Posted by Jeff (Guest) jeff@attoz.com - Friday, September 10 2004, 6:22:45 (CEST)
from Commercial - Windows XP - Internet Explorer
Website:
Website title:

"homosexuality in animals scientific study"

and you will get this:


Jan. 3, 1993

Dear Dr. Reinisch: Have you ever heard of homosexual practices among wild animals? I never have. If it doesn't occur, I think that could be real evidence that people, too, are not ``born that way'' but that it is a learned trait. I think it is also quite likely that homosexual and other sexual practices are addictive. An addicted person would no doubt feel like he was born that way.

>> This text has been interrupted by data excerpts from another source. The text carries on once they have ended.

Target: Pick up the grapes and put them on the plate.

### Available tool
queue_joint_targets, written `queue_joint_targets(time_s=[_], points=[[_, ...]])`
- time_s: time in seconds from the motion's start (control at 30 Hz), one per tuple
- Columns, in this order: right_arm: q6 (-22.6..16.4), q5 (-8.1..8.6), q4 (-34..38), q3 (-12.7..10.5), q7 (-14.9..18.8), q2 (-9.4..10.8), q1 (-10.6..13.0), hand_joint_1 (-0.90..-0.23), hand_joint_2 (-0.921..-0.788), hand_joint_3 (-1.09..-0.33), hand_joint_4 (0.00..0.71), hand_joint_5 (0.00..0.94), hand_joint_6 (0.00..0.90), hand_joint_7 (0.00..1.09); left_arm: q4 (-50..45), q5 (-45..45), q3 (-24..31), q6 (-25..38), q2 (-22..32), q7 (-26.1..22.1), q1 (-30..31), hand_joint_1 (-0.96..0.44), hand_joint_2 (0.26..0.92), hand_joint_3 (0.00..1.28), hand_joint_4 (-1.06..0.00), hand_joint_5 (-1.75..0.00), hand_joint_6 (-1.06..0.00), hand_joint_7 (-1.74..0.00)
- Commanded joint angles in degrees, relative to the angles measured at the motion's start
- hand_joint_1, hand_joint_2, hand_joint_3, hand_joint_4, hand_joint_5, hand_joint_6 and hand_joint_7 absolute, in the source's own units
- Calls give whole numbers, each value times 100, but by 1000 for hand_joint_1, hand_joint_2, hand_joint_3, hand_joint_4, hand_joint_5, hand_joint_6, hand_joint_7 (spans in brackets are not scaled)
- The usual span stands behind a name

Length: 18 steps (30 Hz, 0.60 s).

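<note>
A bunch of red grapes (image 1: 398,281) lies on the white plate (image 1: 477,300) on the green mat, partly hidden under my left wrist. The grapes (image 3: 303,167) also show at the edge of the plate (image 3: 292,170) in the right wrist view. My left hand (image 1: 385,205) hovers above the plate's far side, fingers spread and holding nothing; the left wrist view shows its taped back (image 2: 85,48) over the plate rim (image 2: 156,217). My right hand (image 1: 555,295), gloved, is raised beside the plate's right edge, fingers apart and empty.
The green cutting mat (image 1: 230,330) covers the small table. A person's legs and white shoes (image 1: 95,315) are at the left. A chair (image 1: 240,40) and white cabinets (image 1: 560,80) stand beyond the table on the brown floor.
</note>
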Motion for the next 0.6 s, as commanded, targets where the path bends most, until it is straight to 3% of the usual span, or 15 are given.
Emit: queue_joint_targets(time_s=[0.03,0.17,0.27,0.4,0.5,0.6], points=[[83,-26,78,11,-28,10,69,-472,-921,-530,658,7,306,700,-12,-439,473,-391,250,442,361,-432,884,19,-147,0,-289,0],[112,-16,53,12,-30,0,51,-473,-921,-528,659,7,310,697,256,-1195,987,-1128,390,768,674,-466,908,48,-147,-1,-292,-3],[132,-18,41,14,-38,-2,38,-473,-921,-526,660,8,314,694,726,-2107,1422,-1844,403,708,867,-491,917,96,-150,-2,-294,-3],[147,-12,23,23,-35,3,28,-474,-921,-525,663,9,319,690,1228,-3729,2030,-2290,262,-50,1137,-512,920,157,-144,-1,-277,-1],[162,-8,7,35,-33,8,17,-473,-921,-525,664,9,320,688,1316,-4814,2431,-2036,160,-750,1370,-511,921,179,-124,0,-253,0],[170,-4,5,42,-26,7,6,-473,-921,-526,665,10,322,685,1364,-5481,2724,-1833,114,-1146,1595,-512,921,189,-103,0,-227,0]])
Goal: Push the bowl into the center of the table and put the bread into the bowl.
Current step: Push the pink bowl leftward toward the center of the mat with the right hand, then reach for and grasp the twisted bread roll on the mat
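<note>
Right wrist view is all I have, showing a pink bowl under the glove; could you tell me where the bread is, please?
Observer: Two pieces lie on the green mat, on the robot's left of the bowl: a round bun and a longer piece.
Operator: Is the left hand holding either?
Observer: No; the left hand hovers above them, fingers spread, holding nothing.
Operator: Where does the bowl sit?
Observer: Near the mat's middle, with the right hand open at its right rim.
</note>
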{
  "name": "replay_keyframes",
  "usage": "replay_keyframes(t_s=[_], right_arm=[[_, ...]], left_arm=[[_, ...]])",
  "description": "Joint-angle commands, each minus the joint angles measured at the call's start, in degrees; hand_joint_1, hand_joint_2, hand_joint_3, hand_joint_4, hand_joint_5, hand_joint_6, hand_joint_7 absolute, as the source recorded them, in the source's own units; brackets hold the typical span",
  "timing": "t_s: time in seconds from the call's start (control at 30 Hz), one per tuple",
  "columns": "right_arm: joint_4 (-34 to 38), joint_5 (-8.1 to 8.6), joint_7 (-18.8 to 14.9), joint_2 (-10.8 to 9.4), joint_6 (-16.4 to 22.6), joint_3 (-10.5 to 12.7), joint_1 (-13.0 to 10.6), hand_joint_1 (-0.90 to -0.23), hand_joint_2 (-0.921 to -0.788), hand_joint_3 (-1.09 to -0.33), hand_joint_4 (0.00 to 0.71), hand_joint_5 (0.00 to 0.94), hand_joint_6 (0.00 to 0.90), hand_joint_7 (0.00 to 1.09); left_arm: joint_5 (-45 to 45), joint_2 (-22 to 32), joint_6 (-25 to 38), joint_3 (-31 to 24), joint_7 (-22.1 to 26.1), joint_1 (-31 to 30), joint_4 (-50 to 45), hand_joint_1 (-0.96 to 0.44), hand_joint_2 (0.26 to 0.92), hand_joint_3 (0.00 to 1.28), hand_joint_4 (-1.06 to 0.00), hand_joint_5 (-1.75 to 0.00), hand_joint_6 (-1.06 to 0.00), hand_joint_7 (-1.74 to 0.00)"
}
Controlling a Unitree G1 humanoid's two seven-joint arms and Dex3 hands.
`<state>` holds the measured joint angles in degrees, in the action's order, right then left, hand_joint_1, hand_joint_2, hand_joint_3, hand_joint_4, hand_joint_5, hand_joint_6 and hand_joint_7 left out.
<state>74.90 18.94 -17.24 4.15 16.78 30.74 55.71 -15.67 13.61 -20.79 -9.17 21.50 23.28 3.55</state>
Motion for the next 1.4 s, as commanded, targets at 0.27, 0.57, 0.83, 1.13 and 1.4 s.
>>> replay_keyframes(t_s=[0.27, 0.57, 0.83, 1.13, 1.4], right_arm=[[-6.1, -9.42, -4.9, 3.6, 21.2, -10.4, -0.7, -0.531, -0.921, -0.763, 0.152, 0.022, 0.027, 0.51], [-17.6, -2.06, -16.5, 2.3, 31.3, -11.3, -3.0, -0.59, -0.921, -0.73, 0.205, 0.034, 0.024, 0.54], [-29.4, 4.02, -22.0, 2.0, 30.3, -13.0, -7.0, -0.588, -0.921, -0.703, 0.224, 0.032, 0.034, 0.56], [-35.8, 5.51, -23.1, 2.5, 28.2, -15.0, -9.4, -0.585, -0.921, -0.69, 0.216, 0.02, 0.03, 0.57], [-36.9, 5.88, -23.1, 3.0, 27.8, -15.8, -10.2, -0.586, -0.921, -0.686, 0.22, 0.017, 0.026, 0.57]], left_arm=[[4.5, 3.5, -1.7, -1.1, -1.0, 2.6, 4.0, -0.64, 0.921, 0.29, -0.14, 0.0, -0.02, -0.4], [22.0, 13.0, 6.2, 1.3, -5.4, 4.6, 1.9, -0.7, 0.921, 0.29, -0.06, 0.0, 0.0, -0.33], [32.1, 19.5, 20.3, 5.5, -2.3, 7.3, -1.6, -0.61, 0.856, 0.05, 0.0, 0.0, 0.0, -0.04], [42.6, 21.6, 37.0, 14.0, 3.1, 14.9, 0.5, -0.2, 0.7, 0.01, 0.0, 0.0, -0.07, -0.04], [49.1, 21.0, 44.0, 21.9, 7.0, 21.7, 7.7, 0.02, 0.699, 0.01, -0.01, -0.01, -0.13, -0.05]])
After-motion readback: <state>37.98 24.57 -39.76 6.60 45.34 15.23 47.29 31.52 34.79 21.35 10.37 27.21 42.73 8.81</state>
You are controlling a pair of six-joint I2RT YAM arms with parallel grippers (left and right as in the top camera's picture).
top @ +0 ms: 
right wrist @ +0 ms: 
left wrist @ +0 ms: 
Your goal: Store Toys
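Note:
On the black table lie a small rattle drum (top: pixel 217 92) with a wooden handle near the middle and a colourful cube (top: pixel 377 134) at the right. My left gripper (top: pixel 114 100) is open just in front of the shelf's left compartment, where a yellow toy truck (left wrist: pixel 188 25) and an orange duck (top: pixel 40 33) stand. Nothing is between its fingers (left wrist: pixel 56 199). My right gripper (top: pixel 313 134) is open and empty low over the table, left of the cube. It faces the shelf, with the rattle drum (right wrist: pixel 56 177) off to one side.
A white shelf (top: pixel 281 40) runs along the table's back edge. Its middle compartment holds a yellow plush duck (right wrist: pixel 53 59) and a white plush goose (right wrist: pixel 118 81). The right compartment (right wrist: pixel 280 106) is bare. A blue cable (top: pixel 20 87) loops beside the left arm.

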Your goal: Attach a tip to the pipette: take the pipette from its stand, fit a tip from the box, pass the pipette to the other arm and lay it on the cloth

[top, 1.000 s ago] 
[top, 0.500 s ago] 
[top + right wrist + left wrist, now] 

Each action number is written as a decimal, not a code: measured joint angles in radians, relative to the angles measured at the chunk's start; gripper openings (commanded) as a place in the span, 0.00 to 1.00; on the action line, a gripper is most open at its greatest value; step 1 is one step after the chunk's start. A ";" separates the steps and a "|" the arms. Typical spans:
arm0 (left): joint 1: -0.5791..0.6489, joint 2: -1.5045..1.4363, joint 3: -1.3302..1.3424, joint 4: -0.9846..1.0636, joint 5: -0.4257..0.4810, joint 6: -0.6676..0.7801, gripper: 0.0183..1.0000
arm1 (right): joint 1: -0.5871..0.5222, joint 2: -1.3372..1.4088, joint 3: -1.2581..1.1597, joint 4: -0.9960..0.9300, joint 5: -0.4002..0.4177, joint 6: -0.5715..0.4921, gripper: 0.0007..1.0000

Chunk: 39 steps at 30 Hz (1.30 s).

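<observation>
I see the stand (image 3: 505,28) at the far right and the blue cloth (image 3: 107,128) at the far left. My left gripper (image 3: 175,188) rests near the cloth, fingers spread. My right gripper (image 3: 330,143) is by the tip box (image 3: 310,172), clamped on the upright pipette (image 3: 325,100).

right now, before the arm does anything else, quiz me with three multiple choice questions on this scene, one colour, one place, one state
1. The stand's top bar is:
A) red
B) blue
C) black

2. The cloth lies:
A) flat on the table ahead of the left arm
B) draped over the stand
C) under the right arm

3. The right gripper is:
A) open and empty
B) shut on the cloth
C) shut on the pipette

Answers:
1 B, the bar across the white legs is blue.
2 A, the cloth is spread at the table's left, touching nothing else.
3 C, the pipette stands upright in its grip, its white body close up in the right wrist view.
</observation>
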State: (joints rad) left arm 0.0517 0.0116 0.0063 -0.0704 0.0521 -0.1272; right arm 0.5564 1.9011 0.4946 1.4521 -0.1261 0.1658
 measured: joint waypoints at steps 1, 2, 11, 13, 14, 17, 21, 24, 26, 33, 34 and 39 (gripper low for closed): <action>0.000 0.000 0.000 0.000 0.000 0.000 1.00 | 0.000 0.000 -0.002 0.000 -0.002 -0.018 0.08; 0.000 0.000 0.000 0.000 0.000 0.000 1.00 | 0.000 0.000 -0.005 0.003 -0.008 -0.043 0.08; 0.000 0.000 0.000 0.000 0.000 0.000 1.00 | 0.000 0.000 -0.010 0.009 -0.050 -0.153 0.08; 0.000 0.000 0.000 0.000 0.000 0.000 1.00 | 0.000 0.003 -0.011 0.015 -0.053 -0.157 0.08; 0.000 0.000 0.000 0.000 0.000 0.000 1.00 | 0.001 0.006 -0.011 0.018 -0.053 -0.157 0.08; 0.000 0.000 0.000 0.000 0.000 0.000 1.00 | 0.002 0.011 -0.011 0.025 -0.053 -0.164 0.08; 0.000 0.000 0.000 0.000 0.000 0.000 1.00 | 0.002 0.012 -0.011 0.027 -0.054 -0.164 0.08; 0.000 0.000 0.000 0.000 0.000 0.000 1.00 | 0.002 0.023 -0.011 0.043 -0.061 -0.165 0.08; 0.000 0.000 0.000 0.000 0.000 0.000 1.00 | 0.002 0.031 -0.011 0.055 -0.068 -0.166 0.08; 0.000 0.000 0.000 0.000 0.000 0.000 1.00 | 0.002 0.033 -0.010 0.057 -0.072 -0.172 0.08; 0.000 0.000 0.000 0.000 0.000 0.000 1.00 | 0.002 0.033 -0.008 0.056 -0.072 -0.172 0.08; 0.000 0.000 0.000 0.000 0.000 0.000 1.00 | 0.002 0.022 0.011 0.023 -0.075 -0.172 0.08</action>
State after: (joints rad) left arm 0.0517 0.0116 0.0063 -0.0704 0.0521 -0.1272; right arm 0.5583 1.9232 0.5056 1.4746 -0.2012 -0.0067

Dear Reader: Thank you for your letter. I first want to say that homosexuality, like heterosexuality and bisexuality, is a sexual orientation, not a sexual practice. Sexual orientation has more to do with whom you ``fall in love'' with and feel passion towards than sexual activity -- the sex of the partner you are attracted to directs whether the behavior is homo (same sex) or hetero (other sex) sexual. As far as we know, non-human animals do not fall in love or experience passion. Their sexual behavior, which is almost entirely hormonally induced and occurs during very brief periods in most species, is linked to their fertility cycles. Sexual behavior between animals of the same sex has been found in invertebrates (fruit flies); birds (certain gulls, geese, ducks, turkeys); (domestic or held captive) mammals (bulls, cows, horses, antelopes, boars, rams, sheep, dogs, cats); and primates (stumptail macaque, pigtail macaque, rhesus monkeys, Catarrhine monkeys, Japanese macaques, Hanuman langurs, vervets, squirrel monkeys, chimpanzees, pygmy chimpanzees and mountain gorillas). Keep in mind that this is just a partial list. And that, in certain cases, scientists have only observed same-sex behavior under certain circumstances (in the wild or in captivity) and/or among only females or males of a particular species.

(Dr. Reinisch is director of the Kinsey Institute for Research in Sex, Gender and Reproduction, Indiana University-Bloomington.)